Captain Frank’s was a “Lobster House” or a “Sea Food House” depending on the signage of the year. It changed now and then. There was a panhandler who called himself Captain Frank who hung around outside the restaurant day and night, his hand stuck out. Demoted cops who kept quiet about hidden rooms in gambling joints and pocketed cash in job-buying schemes were assigned to seagull patrol on the pier, always in the dead of winter. They ignored the panhandler and did their best to walk the chill off. Sometimes they helped the innocent just to stay on the move.
Francesco Visconti was the Captain Frank who ran the restaurant. He was a Sicilian from Palermo whose parents beat it out of Europe the year World War One started. At first, as soon as he could handle a horse, he sold fish from a wagon. After that he operated the Fulton Fish Market on East 22nd St. He was 40 years old in 1940 and lived with his wife, Rose, a son, as well as three daughters.

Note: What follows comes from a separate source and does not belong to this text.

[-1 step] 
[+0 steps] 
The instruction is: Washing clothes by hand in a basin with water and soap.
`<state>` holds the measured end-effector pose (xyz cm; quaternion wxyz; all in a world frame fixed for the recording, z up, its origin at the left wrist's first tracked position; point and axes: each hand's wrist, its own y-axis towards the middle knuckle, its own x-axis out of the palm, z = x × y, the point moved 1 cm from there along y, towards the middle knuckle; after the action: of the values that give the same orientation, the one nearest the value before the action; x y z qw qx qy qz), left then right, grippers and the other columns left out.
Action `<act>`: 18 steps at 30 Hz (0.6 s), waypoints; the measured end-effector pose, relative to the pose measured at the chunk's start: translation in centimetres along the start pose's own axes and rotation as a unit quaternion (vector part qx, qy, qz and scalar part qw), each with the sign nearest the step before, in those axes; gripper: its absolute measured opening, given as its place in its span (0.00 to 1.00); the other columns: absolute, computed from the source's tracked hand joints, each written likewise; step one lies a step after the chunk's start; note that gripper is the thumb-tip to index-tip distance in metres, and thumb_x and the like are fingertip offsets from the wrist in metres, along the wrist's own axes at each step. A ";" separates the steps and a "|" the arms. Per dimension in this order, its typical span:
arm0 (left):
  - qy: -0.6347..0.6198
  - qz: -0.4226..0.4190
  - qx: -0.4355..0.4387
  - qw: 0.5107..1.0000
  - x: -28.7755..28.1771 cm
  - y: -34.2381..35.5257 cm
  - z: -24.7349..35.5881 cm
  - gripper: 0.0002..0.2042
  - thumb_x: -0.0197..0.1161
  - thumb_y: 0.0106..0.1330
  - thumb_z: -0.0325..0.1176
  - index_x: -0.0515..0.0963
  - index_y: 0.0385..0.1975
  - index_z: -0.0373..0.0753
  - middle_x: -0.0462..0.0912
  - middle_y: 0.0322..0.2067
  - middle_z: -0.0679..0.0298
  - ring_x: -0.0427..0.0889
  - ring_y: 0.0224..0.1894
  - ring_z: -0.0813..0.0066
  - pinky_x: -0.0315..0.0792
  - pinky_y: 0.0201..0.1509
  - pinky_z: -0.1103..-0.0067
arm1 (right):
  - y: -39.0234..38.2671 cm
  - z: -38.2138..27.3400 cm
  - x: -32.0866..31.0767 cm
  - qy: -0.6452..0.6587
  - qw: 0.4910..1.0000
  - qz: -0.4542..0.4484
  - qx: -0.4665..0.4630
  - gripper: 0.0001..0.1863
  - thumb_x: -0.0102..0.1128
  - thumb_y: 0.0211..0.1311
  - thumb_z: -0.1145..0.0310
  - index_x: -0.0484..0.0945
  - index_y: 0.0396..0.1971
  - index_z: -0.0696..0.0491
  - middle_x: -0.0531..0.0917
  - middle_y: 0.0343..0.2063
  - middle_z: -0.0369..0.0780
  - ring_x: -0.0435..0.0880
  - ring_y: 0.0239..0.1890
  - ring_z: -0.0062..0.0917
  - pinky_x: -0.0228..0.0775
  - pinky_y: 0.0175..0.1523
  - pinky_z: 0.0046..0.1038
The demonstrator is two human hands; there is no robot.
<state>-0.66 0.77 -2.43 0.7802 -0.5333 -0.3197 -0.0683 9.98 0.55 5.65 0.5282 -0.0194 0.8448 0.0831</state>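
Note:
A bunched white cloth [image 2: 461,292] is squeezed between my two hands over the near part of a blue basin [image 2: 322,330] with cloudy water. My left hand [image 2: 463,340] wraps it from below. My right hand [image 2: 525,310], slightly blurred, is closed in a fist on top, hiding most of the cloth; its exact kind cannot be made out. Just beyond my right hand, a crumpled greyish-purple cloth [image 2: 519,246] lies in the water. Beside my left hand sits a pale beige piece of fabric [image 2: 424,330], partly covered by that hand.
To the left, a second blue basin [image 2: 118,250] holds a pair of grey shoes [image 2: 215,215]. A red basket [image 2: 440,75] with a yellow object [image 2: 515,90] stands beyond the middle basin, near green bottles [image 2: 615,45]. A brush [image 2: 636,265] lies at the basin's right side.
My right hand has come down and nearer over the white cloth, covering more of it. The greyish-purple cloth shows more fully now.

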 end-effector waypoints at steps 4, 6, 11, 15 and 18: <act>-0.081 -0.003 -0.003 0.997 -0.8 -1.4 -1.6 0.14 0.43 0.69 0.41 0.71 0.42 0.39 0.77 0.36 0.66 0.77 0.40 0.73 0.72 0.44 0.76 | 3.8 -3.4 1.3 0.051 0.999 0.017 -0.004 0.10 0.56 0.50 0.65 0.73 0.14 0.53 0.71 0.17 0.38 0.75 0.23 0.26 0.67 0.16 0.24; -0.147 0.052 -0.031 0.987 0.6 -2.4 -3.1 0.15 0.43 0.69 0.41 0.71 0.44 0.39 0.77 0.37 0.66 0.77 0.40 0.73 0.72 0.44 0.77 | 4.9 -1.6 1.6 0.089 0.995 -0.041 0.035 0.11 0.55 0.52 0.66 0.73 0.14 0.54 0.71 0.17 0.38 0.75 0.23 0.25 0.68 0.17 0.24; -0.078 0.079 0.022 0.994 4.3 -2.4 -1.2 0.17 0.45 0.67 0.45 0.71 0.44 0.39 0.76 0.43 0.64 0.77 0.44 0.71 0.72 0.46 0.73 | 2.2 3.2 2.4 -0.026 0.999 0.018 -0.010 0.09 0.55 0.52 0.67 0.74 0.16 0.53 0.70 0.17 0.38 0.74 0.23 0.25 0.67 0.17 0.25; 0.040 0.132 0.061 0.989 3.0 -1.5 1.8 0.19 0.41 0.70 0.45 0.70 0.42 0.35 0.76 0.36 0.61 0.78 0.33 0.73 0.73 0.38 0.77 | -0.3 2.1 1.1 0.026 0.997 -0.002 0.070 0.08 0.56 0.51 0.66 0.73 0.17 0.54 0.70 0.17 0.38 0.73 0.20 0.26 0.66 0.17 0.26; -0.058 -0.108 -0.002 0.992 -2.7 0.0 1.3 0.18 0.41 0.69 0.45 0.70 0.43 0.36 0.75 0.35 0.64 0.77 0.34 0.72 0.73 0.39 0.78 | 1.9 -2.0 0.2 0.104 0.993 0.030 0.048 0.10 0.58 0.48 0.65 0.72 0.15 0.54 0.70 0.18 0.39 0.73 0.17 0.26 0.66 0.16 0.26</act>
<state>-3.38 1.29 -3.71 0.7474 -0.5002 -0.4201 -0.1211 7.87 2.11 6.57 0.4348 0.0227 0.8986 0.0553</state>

He bought a beat-up passenger ferry building on the East 9th pier in 1953 and opened Captain Frank’s. I was a baby living the easy life in Sudbury, Ontario at the time and missed the grand opening. Kim Rifici Augustine’s grandfather was the original chef at Captain Frank’s. “The wax matches he used for flambé caused a fire back in the late 1950s,” she said. The fish shack burned down in 1958. Frank Visconti built it back bigger and better the next year.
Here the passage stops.